“I’M SORT OF LOOKING forward to this,” Deanie said. It was the next morning, and she was watching herself in the mirror as she blow-dried her hair.
“I’m not,” Clara said.
“Remember when we were little and we’d go to Fun World, and they would have statues of Bugs Bunny and Elmer Fudd and Tweety Bird beside the rides, and if you weren’t as big as Tweety, then you wouldn’t get to go?”

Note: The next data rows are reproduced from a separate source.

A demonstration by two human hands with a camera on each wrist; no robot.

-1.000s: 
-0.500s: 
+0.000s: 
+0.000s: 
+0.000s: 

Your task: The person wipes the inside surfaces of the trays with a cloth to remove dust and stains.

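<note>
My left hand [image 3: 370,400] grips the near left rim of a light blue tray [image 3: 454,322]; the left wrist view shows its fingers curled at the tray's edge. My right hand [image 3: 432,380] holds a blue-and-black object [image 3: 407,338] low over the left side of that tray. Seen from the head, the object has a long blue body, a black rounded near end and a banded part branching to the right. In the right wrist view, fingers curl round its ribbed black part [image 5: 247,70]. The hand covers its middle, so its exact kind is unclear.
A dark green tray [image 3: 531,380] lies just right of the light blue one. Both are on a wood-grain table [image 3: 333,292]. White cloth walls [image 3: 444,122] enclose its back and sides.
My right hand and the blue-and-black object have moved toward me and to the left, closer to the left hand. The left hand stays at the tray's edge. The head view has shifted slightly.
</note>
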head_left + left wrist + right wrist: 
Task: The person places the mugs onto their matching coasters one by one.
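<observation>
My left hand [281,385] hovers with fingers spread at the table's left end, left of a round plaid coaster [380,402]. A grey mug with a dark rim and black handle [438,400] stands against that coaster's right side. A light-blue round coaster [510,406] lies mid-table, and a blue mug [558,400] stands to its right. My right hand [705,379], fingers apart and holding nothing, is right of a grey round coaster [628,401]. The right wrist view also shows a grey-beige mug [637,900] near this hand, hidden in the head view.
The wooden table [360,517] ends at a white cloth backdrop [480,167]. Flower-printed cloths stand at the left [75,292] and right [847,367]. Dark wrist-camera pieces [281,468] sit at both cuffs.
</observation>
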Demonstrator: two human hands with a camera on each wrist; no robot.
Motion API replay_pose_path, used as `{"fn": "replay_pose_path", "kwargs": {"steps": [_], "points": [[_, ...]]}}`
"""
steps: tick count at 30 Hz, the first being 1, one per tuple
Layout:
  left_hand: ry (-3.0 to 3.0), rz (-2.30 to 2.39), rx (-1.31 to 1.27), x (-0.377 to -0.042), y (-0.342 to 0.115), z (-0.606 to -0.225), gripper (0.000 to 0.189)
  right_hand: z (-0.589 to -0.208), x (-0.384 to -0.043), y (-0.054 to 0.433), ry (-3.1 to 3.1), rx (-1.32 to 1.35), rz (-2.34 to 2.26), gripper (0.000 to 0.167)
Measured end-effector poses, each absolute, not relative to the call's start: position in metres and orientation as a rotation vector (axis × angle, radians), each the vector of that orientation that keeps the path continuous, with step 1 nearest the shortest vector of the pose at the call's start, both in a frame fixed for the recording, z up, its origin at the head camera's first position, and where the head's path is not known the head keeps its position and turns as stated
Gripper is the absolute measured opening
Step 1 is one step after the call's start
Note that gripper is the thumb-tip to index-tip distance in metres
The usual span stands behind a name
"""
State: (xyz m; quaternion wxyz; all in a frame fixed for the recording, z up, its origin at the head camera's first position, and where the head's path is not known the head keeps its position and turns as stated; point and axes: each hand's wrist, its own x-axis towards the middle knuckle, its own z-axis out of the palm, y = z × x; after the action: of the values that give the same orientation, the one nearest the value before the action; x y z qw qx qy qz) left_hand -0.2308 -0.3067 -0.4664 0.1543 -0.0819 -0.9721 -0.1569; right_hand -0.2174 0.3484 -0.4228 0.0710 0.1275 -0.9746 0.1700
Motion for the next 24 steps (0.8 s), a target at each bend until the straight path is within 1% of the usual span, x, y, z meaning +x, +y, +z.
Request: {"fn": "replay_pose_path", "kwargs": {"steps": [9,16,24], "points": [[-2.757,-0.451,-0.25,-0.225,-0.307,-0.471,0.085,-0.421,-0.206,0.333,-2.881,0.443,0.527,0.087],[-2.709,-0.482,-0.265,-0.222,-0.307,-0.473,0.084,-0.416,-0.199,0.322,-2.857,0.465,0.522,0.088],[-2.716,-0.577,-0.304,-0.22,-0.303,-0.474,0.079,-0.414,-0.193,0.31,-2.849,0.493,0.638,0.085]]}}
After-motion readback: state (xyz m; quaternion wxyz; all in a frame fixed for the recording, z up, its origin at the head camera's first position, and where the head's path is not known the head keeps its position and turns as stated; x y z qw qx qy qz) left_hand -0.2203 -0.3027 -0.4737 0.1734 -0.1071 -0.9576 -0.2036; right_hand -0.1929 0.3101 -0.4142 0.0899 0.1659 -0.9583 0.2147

Clara nodded. She was sitting on the bed, hands in her lap, shoulders sagging. She had spent a miserable night. She had tossed and turned for hours, trying to get to sleep. And when she did sleep at last, she dreamed she had vomited all over her blouse and when she tried to wipe it off, she got the vomit all over her hands, and then she wiped her hands on her skirt and on her face and arms and then—she was desperate now, because John D was coming—on her hair and on her sunglasses, and when John D arrived with that small knowing smile of his, she was standing there with her entire body covered with vomit.
Now, this morning, still feeling ill, she was faced with a living nightmare. They were all going to Seven Continents for a day of rides and fun, and the thought of sitting in the backseat next to John D made her shudder.
“Promise me I won’t have to sit by John D,” she asked Deanie for the third time.
“I used to get just desperate.” Deanie went on as if Clara had not spoken. “I’d run up to every statue and stand there. ‘Am I big enough? Am I big enough?’” She stuck out her tongue and panted like a puppy.
“I don’t remember that.”
“That’s cause you were big enough,” Deanie said, giving her hair a final flip.
“I’ve always been big enough.”
“Anyway, the thing I remember most—the real blow—was that to go in Haunted City you had to be as big as Casper the Friendly Ghost—and I wasn’t—and I cried so hard, my nose ran all over my ice cream.”
“Girls, are you ready?”
“And believe me, snotty peach ice cream is—”
“Girls!” their father called louder. “What are you doing in there?”
“Nothing, Dad,” Deanie called back cheerfully. “We’re on our way.”
“Promise me,” Clara said. She got off the bed and crossed the room to Deanie.
“What?” Deanie asked. She was still admiring her hair. “Never get between me and the mirror,” she said to Clara, laughing. “My hair only looks good at the beach for fifteen seconds. Then I start to look like Frankenstein’s bride.”
Clara shifted out of the way. “Promise!”
“What?” Deanie asked.
“That I won’t have to sit by him.” There was something about the thought of touching John D …“I just hate to sit by people who don’t like me.”
“Everybody feels that way.”
“Not like me.”
“Yes, like you. That’s why I almost flunked math—because I had to sit by Marie Edwards, and we have hated each other since first grade. She would deliberately make mistakes so that when I copied off her paper I’d get them wrong.”
“Promise, Deanie.”
“Listen, I can’t promise anything. I have no control over these terrible two weeks whatsoever, or over these terrible people.”
“You do! You can! Just promise to sit in the middle!”
Deanie turned away from the mirror, satisfied. She grinned. “I am a puppet in the hands of Fate.” She wiggled her way comically to the door, ankles wobbling, arms flailing helplessly in the air as her strings were pulled from above.
“That’s not funny,” Clara called after her. “That’s the way I really feel.”
Slowly, arms dangling, shoulders drooping, she followed her sister into the living room.